His shot selection is his biggest achilles heel but the magnitude of its place in discussions about him as a player seems incongruous with his myriad other abilities. Even a passing mention of Smith is usually formatted as some variation of “great basketball player, wouldn’t know recognize a good shot if it bit him on the hindquarters.” For how many players of his talent level do we feel the need to religiously modify their considerable strengths with their biggest weakness, often in the same sentence?

I brought this issue up on the HP email thread and one of my colleagues was nice enough to clarify it for me:

“. . . because it’s a massive glaring issue and should be mentioned.”

That blunt force gave me a shove in the direction of this chasm between versatility and specialization.

If we limit things to the positive spectrum, then versatility is undoubtedly Smith’s calling card. If you did nothing more than scan his box scores and peruse his YouTube highlights you’d be painting the picture of a player with limitless capabilities. But if you actually watch him play an entire game you find the versatility is actually a confusing jumble of strengths and weaknesses. The broad mix of skills he possess aren’t available in an even distribution. The holes in his game draw distinct boundaries around his different talents, walling them off from connecting to each other. In other words, he’s just versatile enough to get himself in trouble, versatile enough to create the illusions that he should be able to do everything on the court.
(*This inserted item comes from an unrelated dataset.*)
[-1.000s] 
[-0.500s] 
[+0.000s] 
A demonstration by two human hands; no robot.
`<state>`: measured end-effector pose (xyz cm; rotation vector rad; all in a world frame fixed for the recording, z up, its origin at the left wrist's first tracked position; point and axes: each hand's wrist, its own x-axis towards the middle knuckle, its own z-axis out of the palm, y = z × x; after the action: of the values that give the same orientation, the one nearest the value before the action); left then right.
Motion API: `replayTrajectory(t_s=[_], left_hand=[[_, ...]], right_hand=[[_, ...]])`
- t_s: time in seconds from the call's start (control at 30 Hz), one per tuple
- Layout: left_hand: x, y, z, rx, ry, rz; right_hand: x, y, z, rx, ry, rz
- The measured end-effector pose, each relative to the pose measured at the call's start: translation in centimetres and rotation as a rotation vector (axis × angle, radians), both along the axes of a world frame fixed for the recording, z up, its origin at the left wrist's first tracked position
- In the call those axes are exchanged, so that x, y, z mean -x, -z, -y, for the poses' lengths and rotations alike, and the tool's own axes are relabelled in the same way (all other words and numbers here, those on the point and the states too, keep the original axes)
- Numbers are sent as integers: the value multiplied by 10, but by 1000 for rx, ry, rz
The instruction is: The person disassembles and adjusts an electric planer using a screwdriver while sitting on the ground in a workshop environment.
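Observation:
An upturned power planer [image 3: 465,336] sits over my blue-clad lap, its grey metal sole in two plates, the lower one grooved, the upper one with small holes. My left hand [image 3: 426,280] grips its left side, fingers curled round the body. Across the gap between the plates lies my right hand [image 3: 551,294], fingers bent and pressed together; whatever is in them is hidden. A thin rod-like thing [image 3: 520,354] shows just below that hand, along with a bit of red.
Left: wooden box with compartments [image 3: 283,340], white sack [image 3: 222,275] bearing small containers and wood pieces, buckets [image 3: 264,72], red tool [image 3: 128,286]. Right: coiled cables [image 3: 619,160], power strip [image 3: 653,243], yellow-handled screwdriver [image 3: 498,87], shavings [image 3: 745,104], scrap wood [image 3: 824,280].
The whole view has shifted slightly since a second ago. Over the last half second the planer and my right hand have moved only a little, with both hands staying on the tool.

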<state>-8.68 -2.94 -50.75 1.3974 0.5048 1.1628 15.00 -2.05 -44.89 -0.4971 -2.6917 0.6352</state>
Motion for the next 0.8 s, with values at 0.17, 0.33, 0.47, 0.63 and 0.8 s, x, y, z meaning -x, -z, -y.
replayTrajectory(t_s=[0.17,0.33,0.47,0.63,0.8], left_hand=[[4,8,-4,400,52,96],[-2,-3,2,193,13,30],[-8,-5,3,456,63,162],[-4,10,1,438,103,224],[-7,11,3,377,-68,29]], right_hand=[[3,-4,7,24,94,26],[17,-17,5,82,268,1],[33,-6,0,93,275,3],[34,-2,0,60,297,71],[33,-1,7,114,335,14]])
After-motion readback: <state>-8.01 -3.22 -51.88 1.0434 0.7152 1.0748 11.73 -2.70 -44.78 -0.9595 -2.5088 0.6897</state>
I don’t meant this judgement to diminish his talent, but his versatility just doesn’t create the overall impact we all expect, because of a web of deficits has been spread over the top of it. Which makes me wonder, if Smith were a little less talented or a little less athletic, would he actually be better off? Judging from the way he handles shot selection it’s difficult to argue that the limitations in his game actually affect the way he plays. But hypothetically, what would happen if he were a step slower, a bit less intuitive at the defensive end or blessed with hands a little less capable? Would we outside observers treat his talent with the same reductive disdain we do now? Would his coaches and teammates expect a little less from him, reigning in exploration of the outer reaches of his ability and allowing him to set up shop within the confines of those few things he does exquisitely well? Would Smith see himself differently? Would he recognize his own flaws with a little more clarity and allow his decision-making process to be guided by that clarity, instead of steamrolling it on his way to another 22ft. fallaway?

It seems blasphemous to suggest that a player could actually be a little better off by being a little worse, but I don’t know how else to solve the Smith conundrum. If he were perceived, handled, cultivated as a defensive specialist, with offensive contributions viewed as icing on the cake, I imagine his poor decision-making would somehow seem much less disturbing. The fact that he’s so richly talented and capable of doing so many things well is precisely what makes the few things he can’t so offensive to our fundamental basketball sensibilities. It’s what makes him an acquired taste, a favorite son of a particular portion of the basketball aesthete.

Smith is not the first player to be punished for not meeting expectations inflated by his own talent. But the way his situation reflects the divide between specialization and versatility feels especially unique. With players like Korver and Butler it’s easy to accept them for what they are. Their places on the versatility-specialization spectrum feel static and natural. But Smith’s talent makes his place feel somewhat transitory. Could he really be more by being less?